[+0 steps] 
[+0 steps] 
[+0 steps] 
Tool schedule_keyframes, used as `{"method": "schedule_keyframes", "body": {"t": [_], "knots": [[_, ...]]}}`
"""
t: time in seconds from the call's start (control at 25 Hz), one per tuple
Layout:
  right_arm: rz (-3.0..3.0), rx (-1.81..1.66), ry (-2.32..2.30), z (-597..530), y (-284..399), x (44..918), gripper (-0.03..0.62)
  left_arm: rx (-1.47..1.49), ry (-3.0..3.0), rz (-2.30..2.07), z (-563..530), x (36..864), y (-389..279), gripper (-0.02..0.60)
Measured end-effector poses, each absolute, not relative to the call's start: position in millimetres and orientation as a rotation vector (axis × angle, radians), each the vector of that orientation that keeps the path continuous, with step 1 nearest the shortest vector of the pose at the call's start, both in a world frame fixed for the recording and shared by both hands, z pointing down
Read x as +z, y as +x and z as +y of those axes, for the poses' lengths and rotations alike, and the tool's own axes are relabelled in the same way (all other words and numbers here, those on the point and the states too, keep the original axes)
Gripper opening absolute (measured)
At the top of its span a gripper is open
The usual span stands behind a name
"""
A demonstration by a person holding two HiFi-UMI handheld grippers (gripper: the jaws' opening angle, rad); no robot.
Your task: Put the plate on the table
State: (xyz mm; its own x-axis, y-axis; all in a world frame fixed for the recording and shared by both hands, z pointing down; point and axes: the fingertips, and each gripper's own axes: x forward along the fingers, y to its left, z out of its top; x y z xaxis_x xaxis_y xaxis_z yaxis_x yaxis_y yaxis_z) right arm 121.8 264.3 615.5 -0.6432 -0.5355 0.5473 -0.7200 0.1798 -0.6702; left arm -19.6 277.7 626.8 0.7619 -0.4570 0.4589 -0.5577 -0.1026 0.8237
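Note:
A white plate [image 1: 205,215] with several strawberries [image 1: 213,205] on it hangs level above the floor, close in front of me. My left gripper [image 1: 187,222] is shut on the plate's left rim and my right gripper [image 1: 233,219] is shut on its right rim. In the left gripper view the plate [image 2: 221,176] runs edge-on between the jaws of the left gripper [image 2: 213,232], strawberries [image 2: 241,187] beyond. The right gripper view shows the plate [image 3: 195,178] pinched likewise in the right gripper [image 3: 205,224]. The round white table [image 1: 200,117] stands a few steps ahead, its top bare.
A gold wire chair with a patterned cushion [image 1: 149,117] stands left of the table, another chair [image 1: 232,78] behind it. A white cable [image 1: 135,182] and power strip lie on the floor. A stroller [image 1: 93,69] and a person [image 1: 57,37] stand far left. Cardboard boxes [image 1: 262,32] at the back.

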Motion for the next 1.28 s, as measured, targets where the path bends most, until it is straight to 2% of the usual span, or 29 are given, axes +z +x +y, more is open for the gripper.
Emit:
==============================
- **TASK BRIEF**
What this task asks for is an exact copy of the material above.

- **TASK SOLUTION**
[+0 steps] 
[+0 steps] 
[+0 steps] 
Tool schedule_keyframes, used as `{"method": "schedule_keyframes", "body": {"t": [_], "knots": [[_, ...]]}}`
"""
t: time in seconds from the call's start (control at 25 Hz), one per tuple
Layout:
  right_arm: rz (-3.0..3.0), rx (-1.81..1.66), ry (-2.32..2.30), z (-597..530), y (-284..399), x (44..918), gripper (-0.03..0.62)
  left_arm: rx (-1.47..1.49), ry (-3.0..3.0), rz (-2.30..2.07), z (-563..530), x (36..864), y (-389..279), gripper (-0.02..0.60)
Measured end-effector poses, each absolute, not relative to the call's start: position in millimetres and orientation as a rotation vector (axis × angle, radians), each the vector of that orientation that keeps the path continuous, with step 1 nearest the shortest vector of the pose at the call's start, both in a world frame fixed for the recording and shared by both hands, z pointing down
Read x as +z, y as +x and z as +y of those axes, for the poses' lengths and rotations alike, and the tool's own axes are relabelled in the same way (all other words and numbers here, those on the point and the states too, keep the original axes)
Gripper opening absolute (measured)
At the top of its span a gripper is open
The usual span stands behind a name
"""
A demonstration by a person holding two HiFi-UMI handheld grippers (gripper: the jaws' opening angle, rad); no robot.
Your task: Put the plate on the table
State: (xyz mm; its own x-axis, y-axis; all in a world frame fixed for the recording and shared by both hands, z pointing down; point and axes: the fingertips, and each gripper's own axes: x forward along the fingers, y to its left, z out of its top; x y z xaxis_x xaxis_y xaxis_z yaxis_x yaxis_y yaxis_z) right arm 121.8 264.3 615.5 -0.6432 -0.5355 0.5473 -0.7200 0.1798 -0.6702; left arm -19.6 277.7 626.8 0.7619 -0.4570 0.4589 -0.5577 -0.1026 0.8237
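Note:
A white plate [image 1: 205,215] with several strawberries [image 1: 213,205] on it hangs level above the floor, close in front of me. My left gripper [image 1: 187,222] is shut on the plate's left rim and my right gripper [image 1: 233,219] is shut on its right rim. In the left gripper view the plate [image 2: 221,176] runs edge-on between the jaws of the left gripper [image 2: 213,232], strawberries [image 2: 241,187] beyond. The right gripper view shows the plate [image 3: 195,178] pinched likewise in the right gripper [image 3: 205,224]. The round white table [image 1: 200,117] stands a few steps ahead, its top bare.
A gold wire chair with a patterned cushion [image 1: 149,117] stands left of the table, another chair [image 1: 232,78] behind it. A white cable [image 1: 135,182] and power strip lie on the floor. A stroller [image 1: 93,69] and a person [image 1: 57,37] stand far left. Cardboard boxes [image 1: 262,32] at the back.
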
Motion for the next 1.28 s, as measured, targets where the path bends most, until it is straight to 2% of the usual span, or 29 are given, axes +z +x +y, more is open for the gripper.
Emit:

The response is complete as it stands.